При этом Давыдов отнюдь не идеализирует мир «Народной воли».
Покойный Натан Эйдельман, наш общий с Давыдовым друг, упрекал его в некоторой односторонности взгляда: где Толстой и толстовство? где гуманистический пласт?
Давыдов, конечно же, видел все пространство эпохи – и Эйдельман это знал. Но эти два блестящих исторических писателя-моралиста (как и подобает русским писателям) тяготеют к разным типам морализаторства – условно говоря, к толстовскому и достоевскому. Эйдельман, великий просветитель, роль которого в жизни нескольких поколений и в нашей культуре вообще недостаточно пока еще оценена, проповедовал толерантность как политическую панацею. Давыдов исповедует безжалостный аналитический подход к событиям и судьбам. В «Двух связках писем» Давыдов передал Петру Лаврову одно из определяющих положений:
«Коль скоро революция у дверей Истории, нечего пятиться: примирись с неизбежностью насилия, как примиряются с хирургом, с хирургической операцией…»
Из-за этой-то неизбежности, из-за этой-то необходимости и вглядись пристальнее в хирургов. Давыдов, естественно, не Лавров, но последняя фраза – программная.
Вглядываясь в толщу российской истории, Эйдельман говорил нам: «Так быть не должно, и я объясню вам почему!»
«Так было, и я объясню вам почему!» – говорит Давыдов.
Это сопоставление не оценочно. Оба они выполняли свою особую миссию «в черном бархате советской ночи».
Давыдов десятилетиями исследовал духовное состояние страны, стремившейся в бездну. Потому-то романы Давыдова так актуальны сегодня – они объясняют, почему страшная инерция этого гибельного движения, длившегося столетиями, иссякает так медленно, с таким мучительным скрежетом…
В отличие от своих литературных сверстников и многих младших современников, Давыдов творчески нисколько не пострадал от свершившегося эпохального сдвига. Он как шел, так и идет своим путем. И пришел к уникальному жанру последней по времени вещи, жанру, имеющему фундаментальный философический смысл.

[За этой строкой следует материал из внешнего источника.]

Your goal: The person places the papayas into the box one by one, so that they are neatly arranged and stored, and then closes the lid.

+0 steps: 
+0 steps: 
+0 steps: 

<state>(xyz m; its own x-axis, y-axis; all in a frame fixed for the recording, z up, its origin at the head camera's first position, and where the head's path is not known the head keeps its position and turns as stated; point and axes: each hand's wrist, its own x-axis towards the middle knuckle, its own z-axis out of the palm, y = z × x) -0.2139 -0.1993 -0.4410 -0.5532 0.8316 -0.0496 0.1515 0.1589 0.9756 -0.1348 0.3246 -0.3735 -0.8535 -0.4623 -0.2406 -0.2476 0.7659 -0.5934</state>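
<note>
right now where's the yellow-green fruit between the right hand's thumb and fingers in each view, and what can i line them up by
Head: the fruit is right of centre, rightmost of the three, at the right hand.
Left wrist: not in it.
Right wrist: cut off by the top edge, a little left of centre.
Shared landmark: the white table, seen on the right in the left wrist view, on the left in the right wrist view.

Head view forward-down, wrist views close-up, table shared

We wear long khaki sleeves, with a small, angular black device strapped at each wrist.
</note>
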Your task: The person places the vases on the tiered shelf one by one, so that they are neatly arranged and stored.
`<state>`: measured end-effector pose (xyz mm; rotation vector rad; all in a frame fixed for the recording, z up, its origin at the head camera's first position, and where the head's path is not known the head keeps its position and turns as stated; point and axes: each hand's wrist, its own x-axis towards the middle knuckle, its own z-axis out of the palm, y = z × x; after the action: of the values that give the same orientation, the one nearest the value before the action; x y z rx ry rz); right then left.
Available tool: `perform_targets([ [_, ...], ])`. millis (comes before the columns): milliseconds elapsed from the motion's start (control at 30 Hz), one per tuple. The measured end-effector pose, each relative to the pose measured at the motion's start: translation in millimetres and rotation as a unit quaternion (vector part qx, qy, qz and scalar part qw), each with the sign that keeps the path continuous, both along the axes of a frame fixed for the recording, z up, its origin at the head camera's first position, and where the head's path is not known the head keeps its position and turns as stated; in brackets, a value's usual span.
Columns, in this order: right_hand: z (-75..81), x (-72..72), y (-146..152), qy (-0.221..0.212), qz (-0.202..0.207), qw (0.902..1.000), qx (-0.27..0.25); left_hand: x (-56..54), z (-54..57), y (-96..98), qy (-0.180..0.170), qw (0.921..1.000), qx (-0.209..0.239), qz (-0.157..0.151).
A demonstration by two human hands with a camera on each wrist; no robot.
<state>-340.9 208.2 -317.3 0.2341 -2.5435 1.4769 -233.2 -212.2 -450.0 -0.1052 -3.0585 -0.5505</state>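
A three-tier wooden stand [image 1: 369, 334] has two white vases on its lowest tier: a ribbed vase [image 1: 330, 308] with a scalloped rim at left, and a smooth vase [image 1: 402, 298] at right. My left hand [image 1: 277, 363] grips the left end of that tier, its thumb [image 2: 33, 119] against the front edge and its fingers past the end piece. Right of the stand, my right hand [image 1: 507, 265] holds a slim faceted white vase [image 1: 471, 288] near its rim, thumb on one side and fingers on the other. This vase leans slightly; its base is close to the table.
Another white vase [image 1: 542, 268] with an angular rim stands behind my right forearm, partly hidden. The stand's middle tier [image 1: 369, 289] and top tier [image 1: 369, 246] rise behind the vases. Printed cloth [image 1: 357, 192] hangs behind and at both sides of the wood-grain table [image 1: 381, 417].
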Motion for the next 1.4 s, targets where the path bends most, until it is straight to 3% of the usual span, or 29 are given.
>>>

«Бестселлер» – бескрайнее художественное пространство, ведущий признак которого – свобода. При острой чуткости Давыдова к существу исторического процесса нельзя не связать это с приходом свободы политической, пускай и искаженной вышеупомянутой инерцией.
В «Бестселлере» явственно обозначилась задача всей многолетней работы Давыдова – понять, что же делает история-жизнь с человеческой душой? Недаром в финале второй части возникает имя-символ – Усольцев. Суть «Бестселлера» – философия существования человеческой души в плотном, едином, безумном и мудром потоке истории-жизни.
Давыдову – 75 лет. Жизнь продолжается, и духовное усилие идет по восходящей.
1999
История не щадит человеческой личности и даже не замечает ее.
Бердяев. «Самопознание»
Перед нами – последняя повесть Юрия Давыдова – «Коронованная валькирия» [75].
Юрий Давыдов принадлежит к той когорте исторических прозаиков, чьи книги дают мыслящему читателю редкую и благотворную возможность всерьез подумать о судьбе России, об органичной и драматической связи ее прошлого с ее настоящим и, соответственно, о своей собственной судьбе, детерминированной этой связью.
Прежде чем говорить о «Коронованной валькирии», мы должны хотя бы бегло окинуть взглядом пространство духовной работы Юрия Давыдова, в котором эта повесть занимает особое и немаловажное место.
Одна из бед последнего десятилетия – психологический разрыв между происходящим сегодня и фундаментальными причинами этого происходящего, коренящимися в «великом вчера». В ситуации массового неверия в публицистические формулы снять этот опасный психологический порок может только историческая литература, теплое художественное начало, вызывающее доверие к говорящему. Так было в глухие семидесятые, когда историческая проза высокого уровня включала своего читателя в единый и осмысленный исторический поток, давая ему силы для противостояния абсурдной реальности.
Я взял эпиграф из философской автобиографии Бердяева не только из-за его локального смысла, имеющего непосредственное отношение к работе Юрия Давыдова. Взаимоотношения между методами философа Бердяева и историософа Давыдова куда глубже. В программном предисловии к «Самопознанию» Бердяев декларирует:
«Между фактами моей жизни и книгой о них будет лежать акт познания, который меня более всего и интересует… Я пережил мир, весь мировой и исторический процесс, все события моего времени, как часть моего микрокосма, как мой духовный путь. На мистической глубине все происшедшее с миром произошло со мной» [76].